AIM OF THE EXERCISE - From the line containing "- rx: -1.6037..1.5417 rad" to the line containing "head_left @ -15" in the entries below, reproduce every line exactly, ends included. Nothing else belongs in the copy, and no pictures.

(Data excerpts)
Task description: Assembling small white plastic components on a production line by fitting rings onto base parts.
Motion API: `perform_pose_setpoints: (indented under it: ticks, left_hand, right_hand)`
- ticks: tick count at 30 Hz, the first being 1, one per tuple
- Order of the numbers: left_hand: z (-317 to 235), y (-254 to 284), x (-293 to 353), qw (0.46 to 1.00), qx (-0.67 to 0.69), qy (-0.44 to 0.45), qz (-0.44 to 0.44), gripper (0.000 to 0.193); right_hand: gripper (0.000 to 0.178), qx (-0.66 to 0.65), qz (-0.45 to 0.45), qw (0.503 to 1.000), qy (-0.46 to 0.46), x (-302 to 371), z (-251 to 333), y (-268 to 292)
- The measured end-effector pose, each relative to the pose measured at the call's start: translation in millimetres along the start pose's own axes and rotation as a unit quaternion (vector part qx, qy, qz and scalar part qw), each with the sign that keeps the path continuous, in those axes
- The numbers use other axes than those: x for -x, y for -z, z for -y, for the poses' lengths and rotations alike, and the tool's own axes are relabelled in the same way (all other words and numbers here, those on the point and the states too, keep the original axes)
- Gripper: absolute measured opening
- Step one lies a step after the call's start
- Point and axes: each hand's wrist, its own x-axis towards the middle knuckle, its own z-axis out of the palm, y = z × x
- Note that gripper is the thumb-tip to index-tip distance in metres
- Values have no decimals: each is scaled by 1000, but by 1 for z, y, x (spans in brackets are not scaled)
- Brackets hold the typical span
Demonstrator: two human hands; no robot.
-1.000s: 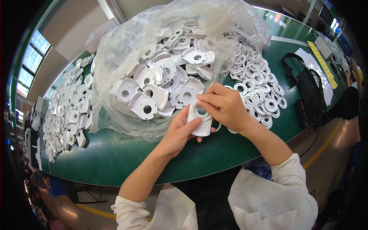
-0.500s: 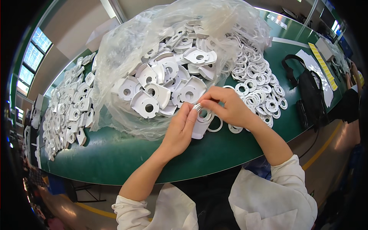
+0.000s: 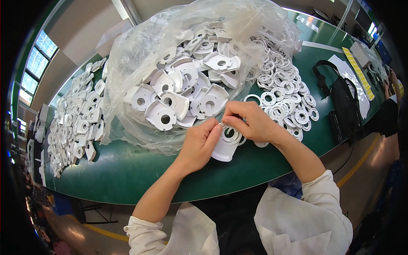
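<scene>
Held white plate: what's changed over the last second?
The white plate has come a little toward the person. The left hand shifted its grip: thumb off the plate's lower face, now at the upper left edge. The right hand moved slightly toward the person too, fingers still at the upper edge. Unchanged: bagged plates, ring pile, left-hand pile of parts.

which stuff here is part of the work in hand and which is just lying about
Seem part of the work:
- white plate between left hand and right hand
- similar plates in clear plastic bag
- white rings, right
- pile of white parts, left

Seemingly just lying about:
- black strapped bag
- white paper
- yellow strip
</scene>
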Motion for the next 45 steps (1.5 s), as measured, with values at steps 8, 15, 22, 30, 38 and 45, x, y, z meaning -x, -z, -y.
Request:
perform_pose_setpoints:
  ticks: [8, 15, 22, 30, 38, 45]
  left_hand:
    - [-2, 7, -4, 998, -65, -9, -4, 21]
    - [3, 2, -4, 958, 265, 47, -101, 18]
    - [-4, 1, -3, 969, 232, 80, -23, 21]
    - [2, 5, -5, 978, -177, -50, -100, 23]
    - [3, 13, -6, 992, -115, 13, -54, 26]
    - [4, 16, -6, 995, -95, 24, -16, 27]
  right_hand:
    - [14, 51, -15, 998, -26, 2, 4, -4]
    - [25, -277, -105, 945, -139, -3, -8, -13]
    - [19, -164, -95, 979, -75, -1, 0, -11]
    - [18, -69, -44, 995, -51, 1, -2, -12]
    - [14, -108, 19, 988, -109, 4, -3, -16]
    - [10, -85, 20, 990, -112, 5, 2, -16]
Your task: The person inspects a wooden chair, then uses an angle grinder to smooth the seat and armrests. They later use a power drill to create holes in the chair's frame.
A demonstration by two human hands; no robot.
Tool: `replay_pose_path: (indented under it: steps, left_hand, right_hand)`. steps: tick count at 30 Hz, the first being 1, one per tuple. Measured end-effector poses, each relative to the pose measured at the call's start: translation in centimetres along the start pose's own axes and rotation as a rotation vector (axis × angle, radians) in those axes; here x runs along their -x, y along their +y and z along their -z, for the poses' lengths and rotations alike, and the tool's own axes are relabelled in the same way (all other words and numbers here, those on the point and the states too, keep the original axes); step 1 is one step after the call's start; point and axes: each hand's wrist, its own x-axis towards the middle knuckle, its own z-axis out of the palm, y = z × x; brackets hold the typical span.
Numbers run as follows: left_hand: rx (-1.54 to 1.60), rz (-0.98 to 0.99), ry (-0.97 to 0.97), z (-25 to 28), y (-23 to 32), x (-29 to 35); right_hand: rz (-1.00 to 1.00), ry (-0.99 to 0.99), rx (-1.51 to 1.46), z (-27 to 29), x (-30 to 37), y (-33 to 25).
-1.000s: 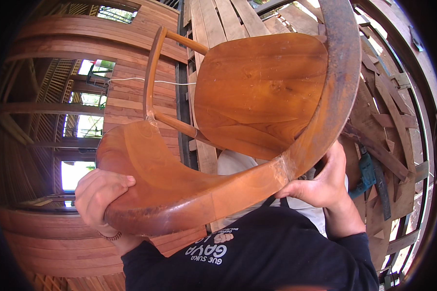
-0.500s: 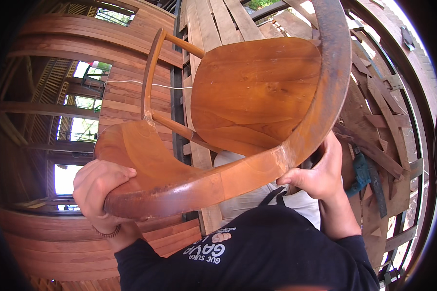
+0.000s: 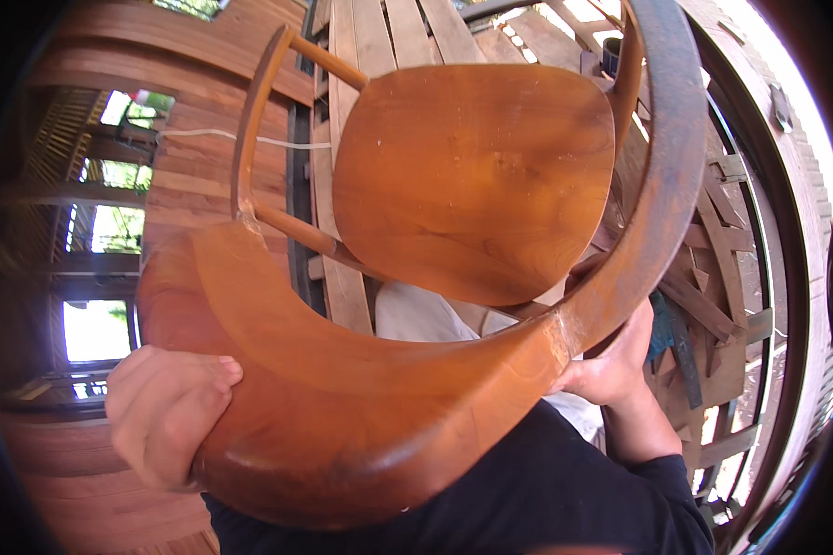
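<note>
A brown wooden armchair [image 3: 477, 176] with a rounded seat and a curved backrest rail fills the middle of the view, close in front of my torso. At the left, my left hand [image 3: 171, 412] grips the wide backrest part of the rail, thumb on its upper face and fingers wrapped over the outer side. My right hand [image 3: 615, 361] holds the rail from below near a pale, rough joint, its fingers partly hidden behind the wood. The right armrest curves up toward the top edge; the left one ends at its slim posts.
Wooden slats [image 3: 370, 37] run beneath the chair. Scrap wood pieces [image 3: 703, 296] lie heaped at the right, with a teal power tool [image 3: 662, 328] among them. A pale cable [image 3: 241, 139] crosses the reddish plank surface [image 3: 204, 194] at the left.
The chair has tilted and its backrest has come nearer to me and lower, showing more of its inner face. Both hands have moved along with it, still gripping.
</note>
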Motion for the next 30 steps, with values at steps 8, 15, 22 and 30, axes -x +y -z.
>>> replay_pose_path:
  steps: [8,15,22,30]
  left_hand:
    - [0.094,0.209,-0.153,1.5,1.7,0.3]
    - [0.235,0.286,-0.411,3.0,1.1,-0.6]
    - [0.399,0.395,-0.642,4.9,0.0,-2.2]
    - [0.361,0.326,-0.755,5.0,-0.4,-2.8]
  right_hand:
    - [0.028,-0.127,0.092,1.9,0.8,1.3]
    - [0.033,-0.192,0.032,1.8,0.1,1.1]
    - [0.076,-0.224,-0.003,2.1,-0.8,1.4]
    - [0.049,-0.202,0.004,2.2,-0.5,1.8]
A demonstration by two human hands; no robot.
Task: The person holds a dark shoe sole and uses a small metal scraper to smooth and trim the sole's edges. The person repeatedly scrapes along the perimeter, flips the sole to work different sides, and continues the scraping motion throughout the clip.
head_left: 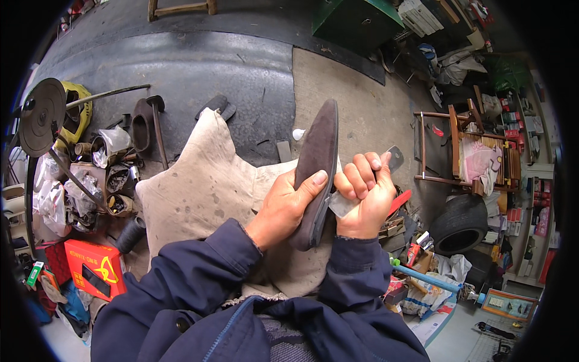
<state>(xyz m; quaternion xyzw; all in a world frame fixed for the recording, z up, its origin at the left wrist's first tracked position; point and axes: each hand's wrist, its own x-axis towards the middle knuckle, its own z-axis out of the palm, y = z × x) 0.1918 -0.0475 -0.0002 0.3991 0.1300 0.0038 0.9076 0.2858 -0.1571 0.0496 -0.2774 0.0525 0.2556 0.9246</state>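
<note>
My left hand (287, 208) grips a dark brown suede shoe (319, 145) around its side, thumb across the upper. The shoe stands nearly upright over my lap, toe pointing away from me and sole edge to the right. In my right fist (366, 199) is a flat metal blade (342, 206); one end lies close against the sole's edge, and its rounded far end with a hole sticks out past my thumb. Whether the blade touches the sole I cannot tell. A stained beige cloth (199, 181) covers my lap beneath the shoe.
Left of me stand a red box (93, 268), a black thread spool (130, 234), open containers and a round metal wheel (42, 117). A tyre (458, 224), a wooden chair (452, 148) and a blue pole (425, 276) are at right. Far off sits a green box (356, 24).
</note>
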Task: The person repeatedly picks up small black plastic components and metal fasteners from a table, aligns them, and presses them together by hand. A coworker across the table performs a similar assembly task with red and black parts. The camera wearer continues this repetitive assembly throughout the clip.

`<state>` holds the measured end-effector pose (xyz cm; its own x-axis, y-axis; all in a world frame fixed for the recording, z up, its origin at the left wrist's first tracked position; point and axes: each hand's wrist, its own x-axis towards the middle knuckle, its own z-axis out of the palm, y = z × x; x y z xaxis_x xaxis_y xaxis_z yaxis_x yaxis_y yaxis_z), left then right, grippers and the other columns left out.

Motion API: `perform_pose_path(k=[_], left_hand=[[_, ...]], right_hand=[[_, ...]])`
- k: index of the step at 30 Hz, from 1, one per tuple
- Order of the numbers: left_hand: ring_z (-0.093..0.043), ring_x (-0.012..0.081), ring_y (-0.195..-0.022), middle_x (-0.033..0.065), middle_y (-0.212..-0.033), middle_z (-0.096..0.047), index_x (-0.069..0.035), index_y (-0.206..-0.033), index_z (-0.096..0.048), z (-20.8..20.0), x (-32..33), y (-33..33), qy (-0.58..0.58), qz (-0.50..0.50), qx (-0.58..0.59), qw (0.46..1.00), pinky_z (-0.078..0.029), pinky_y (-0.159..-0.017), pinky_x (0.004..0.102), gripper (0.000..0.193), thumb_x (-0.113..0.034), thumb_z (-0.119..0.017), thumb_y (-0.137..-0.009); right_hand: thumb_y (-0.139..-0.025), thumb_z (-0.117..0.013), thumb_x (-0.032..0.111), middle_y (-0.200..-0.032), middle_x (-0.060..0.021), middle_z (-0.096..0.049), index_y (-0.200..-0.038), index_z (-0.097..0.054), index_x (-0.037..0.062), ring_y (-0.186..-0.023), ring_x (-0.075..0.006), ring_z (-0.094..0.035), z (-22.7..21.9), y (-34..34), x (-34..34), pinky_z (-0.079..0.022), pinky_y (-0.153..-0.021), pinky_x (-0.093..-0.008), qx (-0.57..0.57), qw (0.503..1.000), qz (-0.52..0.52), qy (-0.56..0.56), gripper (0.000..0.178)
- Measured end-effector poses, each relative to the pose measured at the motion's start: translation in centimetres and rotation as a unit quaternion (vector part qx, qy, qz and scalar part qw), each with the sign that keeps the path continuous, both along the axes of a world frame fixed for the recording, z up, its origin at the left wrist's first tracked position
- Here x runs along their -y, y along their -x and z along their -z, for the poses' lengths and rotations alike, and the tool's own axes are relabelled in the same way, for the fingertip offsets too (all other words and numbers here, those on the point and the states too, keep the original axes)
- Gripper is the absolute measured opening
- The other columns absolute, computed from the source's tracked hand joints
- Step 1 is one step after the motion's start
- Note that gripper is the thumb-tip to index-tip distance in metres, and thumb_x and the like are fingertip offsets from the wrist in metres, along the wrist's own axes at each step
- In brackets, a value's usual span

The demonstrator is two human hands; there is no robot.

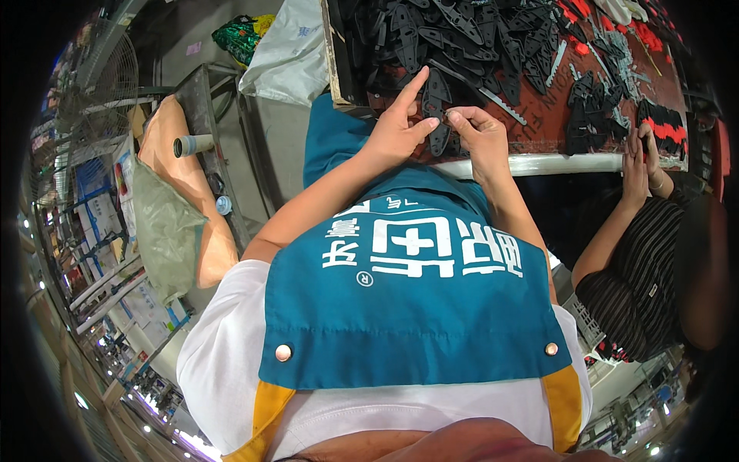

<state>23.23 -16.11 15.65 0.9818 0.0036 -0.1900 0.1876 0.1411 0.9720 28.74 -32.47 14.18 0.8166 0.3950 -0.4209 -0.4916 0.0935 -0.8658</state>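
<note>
My left hand [396, 132] is at the table's near edge, its index finger stretched out and its thumb apart, with nothing seen in it. My right hand [485, 137] is closed in a pinch close to the left thumb. Something small and dark shows at its fingertips, too small to name. Between my hands, a flat black plastic part [436, 88] with holes lies at the edge of a heap of similar black parts [462, 46]. Grey toothed strips [504, 106] lie to the right of the heap.
The red-brown tabletop [539, 119] has a wooden side board [336, 61] on its left. Red and black parts [663, 123] lie at right, near a co-worker's hands [640, 158]. A white sack [286, 58], a metal frame stand [223, 138] and a fan [96, 85] are at left.
</note>
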Motion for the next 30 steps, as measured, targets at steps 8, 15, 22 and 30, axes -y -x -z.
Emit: perform_pose_path(k=[8,15,22,30], left_hand=[[-0.050,0.0061,-0.074,0.0065,-0.099,-0.061,-0.018,-0.150,-0.012,-0.1,0.5,0.0,-0.034,-0.011,0.016,0.999,-0.043,-0.063,0.0207,0.077,0.001,-0.055,-0.088],[-0.052,0.0071,-0.075,0.0076,-0.100,-0.060,-0.015,-0.149,-0.013,-0.4,0.3,0.3,-0.042,-0.005,0.029,0.999,-0.044,-0.065,0.0214,0.076,0.000,-0.055,-0.088],[-0.057,0.0143,-0.087,0.0117,-0.106,-0.061,-0.012,-0.148,-0.018,0.4,0.5,0.2,-0.169,0.060,0.021,0.984,-0.045,-0.081,0.0264,0.072,-0.007,-0.058,-0.088],[-0.049,0.0272,-0.101,0.0093,-0.106,-0.054,-0.005,-0.117,-0.056,5.6,-1.9,-2.8,-0.685,0.004,0.213,0.697,-0.045,-0.083,0.0358,0.037,-0.014,-0.059,-0.081]], right_hand=[[-0.088,-0.066,0.017,-0.077,-0.0003,-0.062,-0.091,-0.067,-0.0001,-0.062,-0.0037,-0.050,-0.2,0.3,-0.5,-0.039,-0.053,-0.0184,0.017,0.998,0.055,0.011,0.017],[-0.088,-0.066,0.016,-0.080,-0.0008,-0.063,-0.094,-0.066,-0.0015,-0.070,-0.0054,-0.052,0.0,0.8,-0.8,-0.042,-0.062,-0.0191,0.043,0.998,0.041,0.029,0.019],[-0.087,-0.067,0.015,-0.081,-0.0014,-0.064,-0.093,-0.067,-0.0013,-0.072,-0.0069,-0.054,1.4,0.4,0.7,-0.043,-0.067,-0.0208,0.055,0.995,0.008,0.088,0.017],[-0.087,-0.067,0.021,-0.080,-0.0040,-0.063,-0.109,-0.060,-0.0079,-0.075,-0.0108,-0.057,4.3,-9.3,13.1,-0.045,-0.069,-0.0263,0.295,0.859,0.213,0.361,0.037]])
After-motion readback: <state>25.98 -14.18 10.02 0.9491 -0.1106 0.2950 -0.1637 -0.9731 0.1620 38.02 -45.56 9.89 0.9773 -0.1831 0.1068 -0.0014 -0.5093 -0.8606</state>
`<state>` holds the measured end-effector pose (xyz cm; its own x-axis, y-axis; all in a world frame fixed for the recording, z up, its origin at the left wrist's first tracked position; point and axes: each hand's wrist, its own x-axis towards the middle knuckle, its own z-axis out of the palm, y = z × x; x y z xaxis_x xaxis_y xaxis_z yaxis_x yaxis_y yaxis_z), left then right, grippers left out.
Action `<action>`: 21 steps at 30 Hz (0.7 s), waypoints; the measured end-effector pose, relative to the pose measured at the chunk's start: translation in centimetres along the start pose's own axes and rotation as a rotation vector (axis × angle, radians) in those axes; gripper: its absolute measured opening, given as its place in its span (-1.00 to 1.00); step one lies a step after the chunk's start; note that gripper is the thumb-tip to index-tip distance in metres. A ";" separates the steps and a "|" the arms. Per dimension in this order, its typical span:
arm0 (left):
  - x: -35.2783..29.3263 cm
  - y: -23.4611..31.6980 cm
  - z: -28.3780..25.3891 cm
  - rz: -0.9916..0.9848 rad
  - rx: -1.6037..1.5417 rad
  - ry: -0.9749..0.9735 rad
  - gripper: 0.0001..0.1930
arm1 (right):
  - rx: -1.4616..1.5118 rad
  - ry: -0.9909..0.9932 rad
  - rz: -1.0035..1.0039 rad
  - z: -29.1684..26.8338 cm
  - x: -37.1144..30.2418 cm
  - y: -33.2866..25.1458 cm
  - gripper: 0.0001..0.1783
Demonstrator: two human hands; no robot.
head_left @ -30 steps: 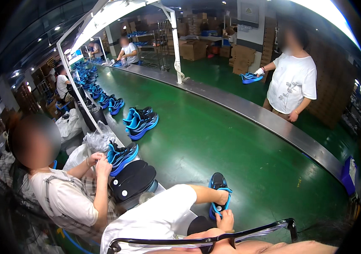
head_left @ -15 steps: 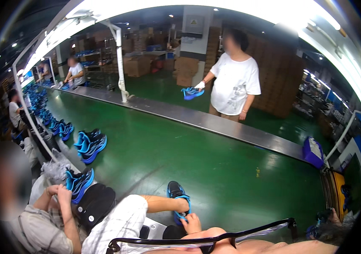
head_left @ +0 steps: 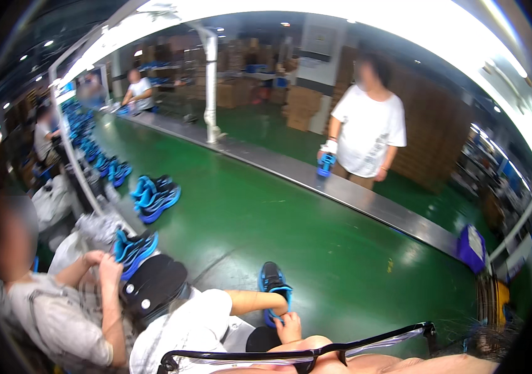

TASK OUTPUT -
  - rx: -1.6037..1.5417 rad
  - ry: -0.9749..0.9735 rad
  - gripper: 0.0001..0.1930
arm1 (right):
  - rx: -1.4616..1.5118 rad
  - ry: -0.9909..0.9932 rad
  - rz: -1.0035..1.0039 rad
  - z: -29.1684..26.8338 cm
  - x: -37.1144..30.2418 cm
  - y: -33.2866..25.1458 cm
  - gripper: 0.0001..0.1783
Demonstrator: two human hands; no robot.
head_left @ -30 steps: 
head_left @ -15 steps: 

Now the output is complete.